Exactly reproduce each line of the listing that follows.

◇ ◇ ◇ ◇

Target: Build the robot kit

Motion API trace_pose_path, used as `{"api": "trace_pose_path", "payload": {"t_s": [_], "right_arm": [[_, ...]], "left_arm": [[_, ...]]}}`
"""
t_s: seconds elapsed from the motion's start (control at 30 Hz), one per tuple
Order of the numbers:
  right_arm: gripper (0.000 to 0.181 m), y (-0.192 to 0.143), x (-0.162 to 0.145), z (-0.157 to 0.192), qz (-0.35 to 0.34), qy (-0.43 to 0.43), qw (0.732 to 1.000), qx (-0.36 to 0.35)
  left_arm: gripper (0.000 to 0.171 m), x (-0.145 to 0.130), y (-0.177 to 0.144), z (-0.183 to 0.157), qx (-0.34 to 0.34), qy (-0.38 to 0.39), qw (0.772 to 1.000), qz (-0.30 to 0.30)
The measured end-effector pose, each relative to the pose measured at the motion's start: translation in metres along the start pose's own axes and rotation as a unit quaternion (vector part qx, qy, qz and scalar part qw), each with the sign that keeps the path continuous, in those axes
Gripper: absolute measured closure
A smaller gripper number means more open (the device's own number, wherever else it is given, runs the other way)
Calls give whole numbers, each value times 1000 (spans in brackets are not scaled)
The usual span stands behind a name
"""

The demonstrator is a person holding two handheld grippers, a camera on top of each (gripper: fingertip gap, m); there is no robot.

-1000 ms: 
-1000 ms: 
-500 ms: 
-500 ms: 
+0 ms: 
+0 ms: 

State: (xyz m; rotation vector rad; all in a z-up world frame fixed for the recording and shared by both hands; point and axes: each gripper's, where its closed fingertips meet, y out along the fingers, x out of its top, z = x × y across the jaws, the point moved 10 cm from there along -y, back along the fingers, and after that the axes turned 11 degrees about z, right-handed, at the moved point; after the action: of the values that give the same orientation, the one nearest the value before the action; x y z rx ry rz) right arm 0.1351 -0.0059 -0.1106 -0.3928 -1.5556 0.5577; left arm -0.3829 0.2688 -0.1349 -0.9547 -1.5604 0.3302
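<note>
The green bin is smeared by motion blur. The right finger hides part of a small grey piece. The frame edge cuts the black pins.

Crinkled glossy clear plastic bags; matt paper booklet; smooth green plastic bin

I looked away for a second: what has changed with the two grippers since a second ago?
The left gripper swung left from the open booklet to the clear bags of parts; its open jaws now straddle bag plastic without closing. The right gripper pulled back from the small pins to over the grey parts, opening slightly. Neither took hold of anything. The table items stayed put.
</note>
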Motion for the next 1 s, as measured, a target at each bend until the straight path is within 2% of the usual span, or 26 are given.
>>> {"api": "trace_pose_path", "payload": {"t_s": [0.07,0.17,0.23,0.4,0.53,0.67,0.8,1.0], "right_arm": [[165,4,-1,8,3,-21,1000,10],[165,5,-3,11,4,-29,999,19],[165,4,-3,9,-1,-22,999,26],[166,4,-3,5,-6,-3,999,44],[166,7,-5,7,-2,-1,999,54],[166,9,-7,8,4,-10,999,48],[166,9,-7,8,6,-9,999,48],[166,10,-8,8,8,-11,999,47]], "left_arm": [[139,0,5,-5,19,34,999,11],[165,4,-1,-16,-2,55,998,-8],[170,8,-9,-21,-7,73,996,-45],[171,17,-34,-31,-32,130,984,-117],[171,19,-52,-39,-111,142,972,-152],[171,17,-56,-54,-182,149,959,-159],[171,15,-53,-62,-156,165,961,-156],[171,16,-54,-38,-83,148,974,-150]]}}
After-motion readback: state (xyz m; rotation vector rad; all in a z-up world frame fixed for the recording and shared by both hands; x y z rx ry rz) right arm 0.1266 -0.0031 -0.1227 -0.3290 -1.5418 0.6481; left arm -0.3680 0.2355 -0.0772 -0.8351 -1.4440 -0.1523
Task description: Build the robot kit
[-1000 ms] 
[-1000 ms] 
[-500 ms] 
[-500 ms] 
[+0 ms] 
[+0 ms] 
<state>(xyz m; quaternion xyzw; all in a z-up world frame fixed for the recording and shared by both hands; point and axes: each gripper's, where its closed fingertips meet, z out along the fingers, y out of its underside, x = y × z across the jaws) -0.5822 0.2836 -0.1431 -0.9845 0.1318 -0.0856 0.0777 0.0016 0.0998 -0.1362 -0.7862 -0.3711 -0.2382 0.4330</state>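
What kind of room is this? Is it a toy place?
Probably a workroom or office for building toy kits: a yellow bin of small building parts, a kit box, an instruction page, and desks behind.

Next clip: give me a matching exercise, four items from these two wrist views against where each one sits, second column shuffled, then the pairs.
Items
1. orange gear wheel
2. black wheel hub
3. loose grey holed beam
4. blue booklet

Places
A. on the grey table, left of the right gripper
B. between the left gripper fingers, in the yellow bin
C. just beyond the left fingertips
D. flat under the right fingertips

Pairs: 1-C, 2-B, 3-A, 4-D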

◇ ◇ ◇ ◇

Reply:
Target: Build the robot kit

Motion API trace_pose_path, used as `{"api": "trace_pose_path", "payload": {"t_s": [_], "right_arm": [[_, ...]], "left_arm": [[_, ...]]}}`
"""
t_s: seconds elapsed from the motion's start (control at 30 Hz), one per tuple
Order of the numbers:
  right_arm: gripper (0.000 to 0.181 m), y (-0.192 to 0.143), x (-0.162 to 0.145), z (-0.157 to 0.192), qz (-0.35 to 0.34), qy (-0.43 to 0.43), qw (0.732 to 1.000), qx (-0.36 to 0.35)
  left_arm: gripper (0.000 to 0.171 m), x (-0.145 to 0.130), y (-0.177 to 0.144), z (-0.183 to 0.157), qx (-0.34 to 0.34), qy (-0.38 to 0.39), qw (0.772 to 1.000), qz (-0.30 to 0.30)
The measured end-effector pose, each relative to the pose measured at the motion's start: translation in metres along the start pose's own axes and rotation as a unit quaternion (vector part qx, qy, qz and scalar part qw), each with the sign that keeps the path continuous, in those axes
Gripper: absolute measured closure
A smaller gripper number means more open (the device's own number, wherever else it is given, runs the other way)
Calls give whole numbers, each value times 1000 (spans in brackets are not scaled)
The usual span stands behind a name
"""

The demonstrator is a person holding two handheld grippers, a camera on top of each (gripper: fingertip gap, m); there is no robot.

-1000 ms: 
-1000 ms: 
-500 ms: 
-500 ms: 
+0 ms: 
+0 ms: 

State: (xyz m; rotation vector rad; all in a z-up world frame fixed for the recording and shared by both hands; point and axes: each gripper's, where its closed fingertips meet, y out along the fingers, x out of its top, z = x × y across the jaws, the point moved 10 cm from there along -y, back along the fingers, and after that the axes turned 11 degrees about z, right-handed, at the moved point; after the action: of the values that give the same orientation, the one nearest the value before the action; x y z rx ry rz) right arm 0.1351 -0.0059 -0.1106 -0.3928 -1.5556 0.5577; left arm -0.3829 0.2688 -0.1349 -0.9547 -1.5604 0.3302
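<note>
The green bin is smeared by motion blur. The right finger hides part of a small grey piece. The frame edge cuts the black pins.

Crinkled glossy clear plastic bags; matt paper booklet; smooth green plastic bin

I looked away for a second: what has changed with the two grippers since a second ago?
The left gripper swung left from the open booklet to the clear bags of parts; its open jaws now straddle bag plastic without closing. The right gripper pulled back from the small pins to over the grey parts, opening slightly. Neither took hold of anything. The table items stayed put.
</note>
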Motion for the next 1 s, as measured, a target at each bend until the straight path is within 2% of the usual span, or 26 are given.
>>> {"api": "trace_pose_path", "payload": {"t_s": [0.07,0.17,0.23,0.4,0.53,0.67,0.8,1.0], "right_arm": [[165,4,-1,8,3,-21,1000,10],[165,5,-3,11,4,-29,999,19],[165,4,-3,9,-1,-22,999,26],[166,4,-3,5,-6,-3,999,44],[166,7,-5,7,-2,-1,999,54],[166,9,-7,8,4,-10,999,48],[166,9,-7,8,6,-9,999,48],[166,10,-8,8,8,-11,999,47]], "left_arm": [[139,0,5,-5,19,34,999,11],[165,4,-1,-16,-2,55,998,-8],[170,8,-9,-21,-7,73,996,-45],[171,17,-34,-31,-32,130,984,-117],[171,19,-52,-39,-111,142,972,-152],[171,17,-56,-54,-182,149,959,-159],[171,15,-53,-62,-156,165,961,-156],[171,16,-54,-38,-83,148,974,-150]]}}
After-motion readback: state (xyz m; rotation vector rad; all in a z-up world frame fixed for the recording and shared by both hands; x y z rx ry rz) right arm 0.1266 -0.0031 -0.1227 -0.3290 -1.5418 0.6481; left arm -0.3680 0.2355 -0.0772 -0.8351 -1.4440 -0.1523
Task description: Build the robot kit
[-1000 ms] 
[-1000 ms] 
[-500 ms] 
[-500 ms] 
[+0 ms] 
[+0 ms] 
<state>(xyz m; quaternion xyzw; all in a z-up world frame fixed for the recording and shared by both hands; point and axes: each gripper's, where its closed fingertips meet, z out along the fingers, y out of its underside, x = y × z across the jaws) -0.5822 0.2836 -0.1431 -0.9845 0.1318 -0.0856 0.0777 0.0016 0.0998 -0.1362 -0.7862 -0.3711 -0.2382 0.4330</state>
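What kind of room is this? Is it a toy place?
Probably a workroom or office for building toy kits: a yellow bin of small building parts, a kit box, an instruction page, and desks behind.

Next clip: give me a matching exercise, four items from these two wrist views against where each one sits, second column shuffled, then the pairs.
Items
1. orange gear wheel
2. black wheel hub
3. loose grey holed beam
4. blue booklet

Places
A. on the grey table, left of the right gripper
B. between the left gripper fingers, in the yellow bin
C. just beyond the left fingertips
D. flat under the right fingertips

Pairs: 1-C, 2-B, 3-A, 4-D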

What is written here forms the complete answer.